#### WHAT IS EXPECTED
Using the records below, write out again exactly the lines that begin at the line containing "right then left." and end at the line containing "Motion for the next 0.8", and no other lines.

#### Stored items
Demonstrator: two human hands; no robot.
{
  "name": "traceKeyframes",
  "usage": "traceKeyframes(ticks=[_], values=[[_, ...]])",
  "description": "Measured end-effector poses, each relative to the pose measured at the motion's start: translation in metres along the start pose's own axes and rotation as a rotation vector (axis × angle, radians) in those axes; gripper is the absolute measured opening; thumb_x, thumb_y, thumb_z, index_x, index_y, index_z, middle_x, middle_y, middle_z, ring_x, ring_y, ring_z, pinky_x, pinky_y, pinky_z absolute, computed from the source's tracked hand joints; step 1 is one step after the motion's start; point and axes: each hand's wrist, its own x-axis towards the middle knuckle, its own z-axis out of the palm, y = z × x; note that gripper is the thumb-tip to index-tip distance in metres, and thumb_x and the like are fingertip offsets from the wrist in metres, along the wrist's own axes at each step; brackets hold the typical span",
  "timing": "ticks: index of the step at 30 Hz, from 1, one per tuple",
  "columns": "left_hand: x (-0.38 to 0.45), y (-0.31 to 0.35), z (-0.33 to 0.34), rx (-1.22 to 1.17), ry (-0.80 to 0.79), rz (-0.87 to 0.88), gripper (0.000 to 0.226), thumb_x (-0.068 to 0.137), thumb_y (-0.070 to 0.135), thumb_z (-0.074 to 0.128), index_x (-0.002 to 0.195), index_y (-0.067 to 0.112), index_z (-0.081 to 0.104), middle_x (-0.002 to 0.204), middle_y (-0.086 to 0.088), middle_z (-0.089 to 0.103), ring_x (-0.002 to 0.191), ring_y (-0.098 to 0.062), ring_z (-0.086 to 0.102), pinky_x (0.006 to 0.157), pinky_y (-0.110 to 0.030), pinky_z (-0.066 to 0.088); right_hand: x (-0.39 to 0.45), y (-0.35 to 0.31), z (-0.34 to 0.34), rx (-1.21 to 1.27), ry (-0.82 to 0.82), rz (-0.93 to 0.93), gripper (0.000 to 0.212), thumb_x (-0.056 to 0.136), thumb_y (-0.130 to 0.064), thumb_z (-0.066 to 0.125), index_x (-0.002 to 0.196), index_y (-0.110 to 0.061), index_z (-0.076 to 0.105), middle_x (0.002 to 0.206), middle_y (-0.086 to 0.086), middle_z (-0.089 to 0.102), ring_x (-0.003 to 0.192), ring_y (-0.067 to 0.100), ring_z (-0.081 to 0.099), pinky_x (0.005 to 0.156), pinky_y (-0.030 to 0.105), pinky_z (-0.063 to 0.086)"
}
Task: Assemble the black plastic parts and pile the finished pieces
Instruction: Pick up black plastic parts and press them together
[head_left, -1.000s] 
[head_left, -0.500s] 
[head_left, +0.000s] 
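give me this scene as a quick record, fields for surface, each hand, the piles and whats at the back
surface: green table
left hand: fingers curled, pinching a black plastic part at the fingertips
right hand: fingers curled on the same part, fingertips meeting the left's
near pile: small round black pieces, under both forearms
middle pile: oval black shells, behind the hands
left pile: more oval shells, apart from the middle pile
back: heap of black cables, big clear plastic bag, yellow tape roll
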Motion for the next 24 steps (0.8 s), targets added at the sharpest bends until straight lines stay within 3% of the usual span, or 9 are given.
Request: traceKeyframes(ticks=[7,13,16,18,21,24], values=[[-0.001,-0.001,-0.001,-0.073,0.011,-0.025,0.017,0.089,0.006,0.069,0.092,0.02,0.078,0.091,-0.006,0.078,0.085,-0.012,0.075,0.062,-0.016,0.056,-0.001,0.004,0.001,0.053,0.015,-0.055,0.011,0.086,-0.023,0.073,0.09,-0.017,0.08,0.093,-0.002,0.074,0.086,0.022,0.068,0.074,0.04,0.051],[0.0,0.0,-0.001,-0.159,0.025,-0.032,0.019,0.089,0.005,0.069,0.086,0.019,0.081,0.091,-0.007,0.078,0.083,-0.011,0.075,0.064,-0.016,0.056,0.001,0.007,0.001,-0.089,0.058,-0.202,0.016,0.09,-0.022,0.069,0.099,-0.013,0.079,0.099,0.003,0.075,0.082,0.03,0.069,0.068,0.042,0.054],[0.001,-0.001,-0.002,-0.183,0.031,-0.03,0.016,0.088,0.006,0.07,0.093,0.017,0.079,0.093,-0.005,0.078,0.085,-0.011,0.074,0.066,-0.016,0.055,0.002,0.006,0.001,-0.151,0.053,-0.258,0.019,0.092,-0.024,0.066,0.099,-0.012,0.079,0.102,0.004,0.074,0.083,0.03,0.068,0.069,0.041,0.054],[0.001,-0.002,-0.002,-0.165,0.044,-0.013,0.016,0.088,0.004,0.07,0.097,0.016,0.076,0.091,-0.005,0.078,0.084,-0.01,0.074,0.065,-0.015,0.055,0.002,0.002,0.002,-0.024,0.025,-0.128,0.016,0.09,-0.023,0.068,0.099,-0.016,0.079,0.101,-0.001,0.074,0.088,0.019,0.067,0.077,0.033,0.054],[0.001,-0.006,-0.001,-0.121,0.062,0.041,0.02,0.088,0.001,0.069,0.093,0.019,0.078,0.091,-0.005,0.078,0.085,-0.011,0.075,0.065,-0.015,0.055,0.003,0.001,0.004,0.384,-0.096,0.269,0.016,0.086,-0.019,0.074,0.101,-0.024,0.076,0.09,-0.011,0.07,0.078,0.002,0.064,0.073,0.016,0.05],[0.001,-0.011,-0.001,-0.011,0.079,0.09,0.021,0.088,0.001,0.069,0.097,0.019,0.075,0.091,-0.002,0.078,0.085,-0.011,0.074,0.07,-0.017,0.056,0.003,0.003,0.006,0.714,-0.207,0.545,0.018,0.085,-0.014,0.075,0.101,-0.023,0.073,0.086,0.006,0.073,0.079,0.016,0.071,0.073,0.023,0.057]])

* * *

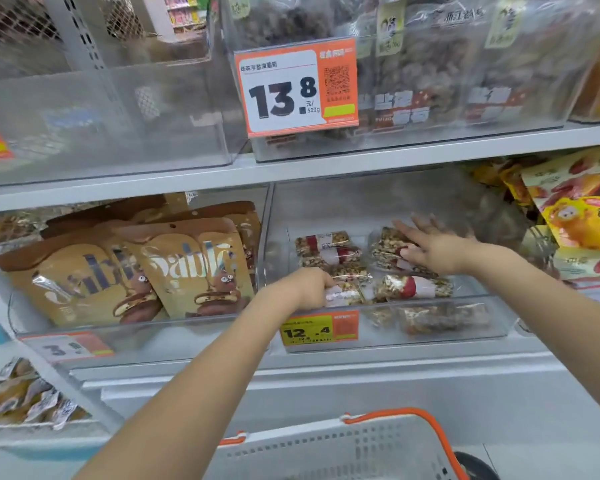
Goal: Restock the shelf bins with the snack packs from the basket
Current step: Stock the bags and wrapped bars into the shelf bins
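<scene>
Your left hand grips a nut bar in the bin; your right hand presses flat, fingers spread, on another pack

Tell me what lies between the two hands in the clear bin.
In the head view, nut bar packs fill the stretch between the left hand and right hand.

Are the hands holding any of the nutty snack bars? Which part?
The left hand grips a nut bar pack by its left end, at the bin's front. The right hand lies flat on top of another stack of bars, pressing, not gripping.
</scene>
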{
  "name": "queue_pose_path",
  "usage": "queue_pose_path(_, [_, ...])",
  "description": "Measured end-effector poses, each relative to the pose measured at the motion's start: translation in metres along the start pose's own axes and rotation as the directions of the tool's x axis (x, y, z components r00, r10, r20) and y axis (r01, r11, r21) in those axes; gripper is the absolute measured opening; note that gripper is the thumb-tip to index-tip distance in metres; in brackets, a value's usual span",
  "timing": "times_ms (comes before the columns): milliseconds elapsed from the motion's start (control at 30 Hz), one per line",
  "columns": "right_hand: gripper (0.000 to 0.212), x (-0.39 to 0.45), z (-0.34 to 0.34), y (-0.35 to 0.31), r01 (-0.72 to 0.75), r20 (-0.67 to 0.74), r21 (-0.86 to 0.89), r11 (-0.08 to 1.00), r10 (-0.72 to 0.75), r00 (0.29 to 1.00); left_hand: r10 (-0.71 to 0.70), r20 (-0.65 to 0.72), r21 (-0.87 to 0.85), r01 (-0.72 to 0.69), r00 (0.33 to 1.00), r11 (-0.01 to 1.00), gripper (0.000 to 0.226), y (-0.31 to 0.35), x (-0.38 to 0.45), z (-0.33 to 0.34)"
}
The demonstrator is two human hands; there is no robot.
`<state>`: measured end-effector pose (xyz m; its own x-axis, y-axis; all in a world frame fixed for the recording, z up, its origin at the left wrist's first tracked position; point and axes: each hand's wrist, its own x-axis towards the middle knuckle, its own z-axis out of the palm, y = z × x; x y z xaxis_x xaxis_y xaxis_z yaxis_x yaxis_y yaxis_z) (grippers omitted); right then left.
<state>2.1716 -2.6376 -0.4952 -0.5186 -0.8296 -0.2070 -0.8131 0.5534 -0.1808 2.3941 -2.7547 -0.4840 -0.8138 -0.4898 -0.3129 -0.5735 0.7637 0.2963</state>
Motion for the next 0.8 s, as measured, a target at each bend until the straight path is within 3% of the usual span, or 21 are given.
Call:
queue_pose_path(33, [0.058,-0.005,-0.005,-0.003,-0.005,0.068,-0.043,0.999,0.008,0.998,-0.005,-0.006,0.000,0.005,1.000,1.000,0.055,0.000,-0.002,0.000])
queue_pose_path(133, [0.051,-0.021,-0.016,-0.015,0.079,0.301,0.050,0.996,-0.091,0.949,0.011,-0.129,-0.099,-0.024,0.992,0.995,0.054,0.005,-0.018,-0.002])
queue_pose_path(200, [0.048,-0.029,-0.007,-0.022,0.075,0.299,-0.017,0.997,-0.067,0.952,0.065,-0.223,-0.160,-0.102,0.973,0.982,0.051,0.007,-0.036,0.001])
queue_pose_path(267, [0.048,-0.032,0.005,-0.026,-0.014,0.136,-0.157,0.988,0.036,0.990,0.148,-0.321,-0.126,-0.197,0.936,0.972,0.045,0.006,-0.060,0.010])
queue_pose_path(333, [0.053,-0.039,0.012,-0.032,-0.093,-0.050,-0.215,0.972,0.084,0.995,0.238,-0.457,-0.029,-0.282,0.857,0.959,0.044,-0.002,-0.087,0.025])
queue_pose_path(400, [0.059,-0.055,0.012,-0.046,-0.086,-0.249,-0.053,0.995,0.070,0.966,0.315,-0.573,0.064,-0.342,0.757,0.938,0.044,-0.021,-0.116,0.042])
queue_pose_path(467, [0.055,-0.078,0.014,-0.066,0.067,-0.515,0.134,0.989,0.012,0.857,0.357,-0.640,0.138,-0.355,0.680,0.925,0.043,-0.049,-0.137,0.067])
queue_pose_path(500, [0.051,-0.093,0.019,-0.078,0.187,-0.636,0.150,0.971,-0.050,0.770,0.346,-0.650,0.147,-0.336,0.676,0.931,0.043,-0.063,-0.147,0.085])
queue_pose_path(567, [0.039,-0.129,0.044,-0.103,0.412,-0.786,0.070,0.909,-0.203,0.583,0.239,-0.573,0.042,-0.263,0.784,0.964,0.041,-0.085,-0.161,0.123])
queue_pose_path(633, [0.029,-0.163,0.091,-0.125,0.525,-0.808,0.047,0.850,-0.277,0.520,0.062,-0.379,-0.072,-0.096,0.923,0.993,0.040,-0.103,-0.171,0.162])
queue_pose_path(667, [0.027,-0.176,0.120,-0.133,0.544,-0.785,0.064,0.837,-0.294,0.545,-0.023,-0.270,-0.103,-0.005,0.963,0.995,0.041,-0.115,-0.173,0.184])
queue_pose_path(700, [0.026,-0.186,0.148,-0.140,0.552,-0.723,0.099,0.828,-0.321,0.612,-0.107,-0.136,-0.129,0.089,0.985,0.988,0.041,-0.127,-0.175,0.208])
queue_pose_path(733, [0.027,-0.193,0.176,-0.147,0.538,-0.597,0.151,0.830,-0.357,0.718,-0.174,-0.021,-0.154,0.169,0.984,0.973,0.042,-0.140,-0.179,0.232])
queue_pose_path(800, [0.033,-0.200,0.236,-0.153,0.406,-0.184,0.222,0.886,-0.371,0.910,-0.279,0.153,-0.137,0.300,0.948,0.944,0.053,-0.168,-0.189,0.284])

#### ANSWER BOX
`<state>`: measured end-effector pose (xyz m; its own x-axis, y-axis; all in a world frame fixed for the recording, z up, its origin at the left wrist's first tracked position; point and axes: each hand's wrist, its own x-axis towards the middle knuckle, its own z-axis out of the palm, y = z × x; x y z xaxis_x xaxis_y xaxis_z yaxis_x yaxis_y yaxis_z) (grippers omitted); right then left.
<state>2.1716 -2.6376 -0.4952 -0.5186 -0.8296 -0.2070 -0.8131 0.5534 -0.1808 2.3941 -2.7547 -0.4840 -0.8138 -0.4898 -0.3129 -0.5735 0.7637 0.2963</state>
Motion for the next 0.8 s, as measured, a target at each bend until the straight path is within 3% of the usual span, or 21 are given.

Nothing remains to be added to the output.